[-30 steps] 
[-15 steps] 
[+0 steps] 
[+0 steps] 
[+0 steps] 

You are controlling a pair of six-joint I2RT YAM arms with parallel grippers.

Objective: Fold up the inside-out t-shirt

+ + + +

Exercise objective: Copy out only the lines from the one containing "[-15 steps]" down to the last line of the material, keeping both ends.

Response:
[-15 steps] 
[+0 steps] 
[+0 steps] 
[+0 steps] 

You are controlling a pair of six-joint I2RT YAM arms with parallel grippers.

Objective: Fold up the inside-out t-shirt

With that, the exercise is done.